In a majority judgment on Saturday, three federal court of appeal judges ruled that BP must stick to a settlement it agreed last year in a district court by later appealed, saying it would cover many who had suffered no actual harm.
BP argued it would force it to pay out billions of dollars in inflated or bogus claims, and asked for the settlement to only include those plaintiffs who could directly link their damages to the oil spill.
Plaintiffs' lawyers have argued that BP simply undervalued the settlement and underestimated how many claimants would be eligible for payments.
"Today's ruling is an enormous victory for the Gulf, and an important step forward in ensuring that every eligible claimant is fully compensated according to the objective, transparent formulas spelled out in the settlement agreement that BP co-authored and agreed to,'' said plaintiffs' lawyers Steve Herman and Jim Roy.
BP said on Saturday that it would "continue to press its position on the proper interpretation of the settlement agreement's provisions requiring a causal nexus between a claimant's injury and the spill".

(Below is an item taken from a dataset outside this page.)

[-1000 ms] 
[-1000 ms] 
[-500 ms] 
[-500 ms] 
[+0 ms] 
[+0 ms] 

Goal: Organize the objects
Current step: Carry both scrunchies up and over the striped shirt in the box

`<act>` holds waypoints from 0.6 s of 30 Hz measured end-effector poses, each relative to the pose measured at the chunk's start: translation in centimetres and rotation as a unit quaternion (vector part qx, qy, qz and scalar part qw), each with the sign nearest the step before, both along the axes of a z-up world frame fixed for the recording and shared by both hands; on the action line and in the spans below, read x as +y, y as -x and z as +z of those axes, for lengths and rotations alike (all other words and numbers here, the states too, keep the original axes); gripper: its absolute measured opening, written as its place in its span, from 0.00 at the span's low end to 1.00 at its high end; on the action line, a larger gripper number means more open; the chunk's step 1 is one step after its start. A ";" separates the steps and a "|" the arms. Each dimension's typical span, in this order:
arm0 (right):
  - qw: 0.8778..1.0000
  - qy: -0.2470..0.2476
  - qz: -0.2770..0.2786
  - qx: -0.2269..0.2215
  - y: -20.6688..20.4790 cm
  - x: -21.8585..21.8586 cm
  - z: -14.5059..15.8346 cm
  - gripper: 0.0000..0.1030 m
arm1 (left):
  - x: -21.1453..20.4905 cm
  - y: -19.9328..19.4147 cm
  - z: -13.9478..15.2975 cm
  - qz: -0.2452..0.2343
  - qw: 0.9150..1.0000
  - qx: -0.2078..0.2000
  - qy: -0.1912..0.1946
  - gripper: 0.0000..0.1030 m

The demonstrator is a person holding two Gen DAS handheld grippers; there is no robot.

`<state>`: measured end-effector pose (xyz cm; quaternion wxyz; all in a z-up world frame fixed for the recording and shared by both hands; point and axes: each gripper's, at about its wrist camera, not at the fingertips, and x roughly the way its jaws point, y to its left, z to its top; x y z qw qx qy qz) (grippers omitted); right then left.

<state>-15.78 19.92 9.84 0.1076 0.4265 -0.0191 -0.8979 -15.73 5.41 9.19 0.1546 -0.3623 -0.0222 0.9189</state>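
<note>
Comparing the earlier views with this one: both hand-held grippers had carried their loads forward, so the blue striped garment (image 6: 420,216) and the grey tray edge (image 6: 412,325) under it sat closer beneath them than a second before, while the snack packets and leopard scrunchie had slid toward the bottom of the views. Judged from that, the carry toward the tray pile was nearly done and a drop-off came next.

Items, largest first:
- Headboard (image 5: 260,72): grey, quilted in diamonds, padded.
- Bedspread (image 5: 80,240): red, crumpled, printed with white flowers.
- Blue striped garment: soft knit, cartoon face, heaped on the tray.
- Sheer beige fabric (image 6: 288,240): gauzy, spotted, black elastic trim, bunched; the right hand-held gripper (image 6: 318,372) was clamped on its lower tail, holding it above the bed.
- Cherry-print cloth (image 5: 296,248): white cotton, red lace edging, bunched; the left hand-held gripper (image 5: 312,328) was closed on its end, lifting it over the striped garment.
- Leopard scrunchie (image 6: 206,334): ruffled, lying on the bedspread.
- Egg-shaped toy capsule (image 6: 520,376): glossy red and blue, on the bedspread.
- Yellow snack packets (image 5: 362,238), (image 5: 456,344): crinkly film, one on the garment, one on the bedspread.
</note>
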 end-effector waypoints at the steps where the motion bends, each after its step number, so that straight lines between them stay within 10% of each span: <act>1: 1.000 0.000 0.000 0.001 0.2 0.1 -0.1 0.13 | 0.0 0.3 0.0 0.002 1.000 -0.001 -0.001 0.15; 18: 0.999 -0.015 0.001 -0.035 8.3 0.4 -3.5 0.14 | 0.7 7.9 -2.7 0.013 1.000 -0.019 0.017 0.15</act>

Millions of gallons of oil were released into the environment after a leak and explosion on the Deepwater Horizon drilling platform in the Gulf in April 2010, in what is considered one of the worst environmental disasters on record.
Legal sources have been quoted in the British media as saying that the effects of the disaster were so great that they could not put a price on the expected cost of litigation.
The US settlement does not have a cap, but BP initially estimated that it would pay roughly $7.8 billion to resolve the claims. Later, as it started to challenge the business payouts, the company said it no longer could give a reliable estimate for how much the deal will cost.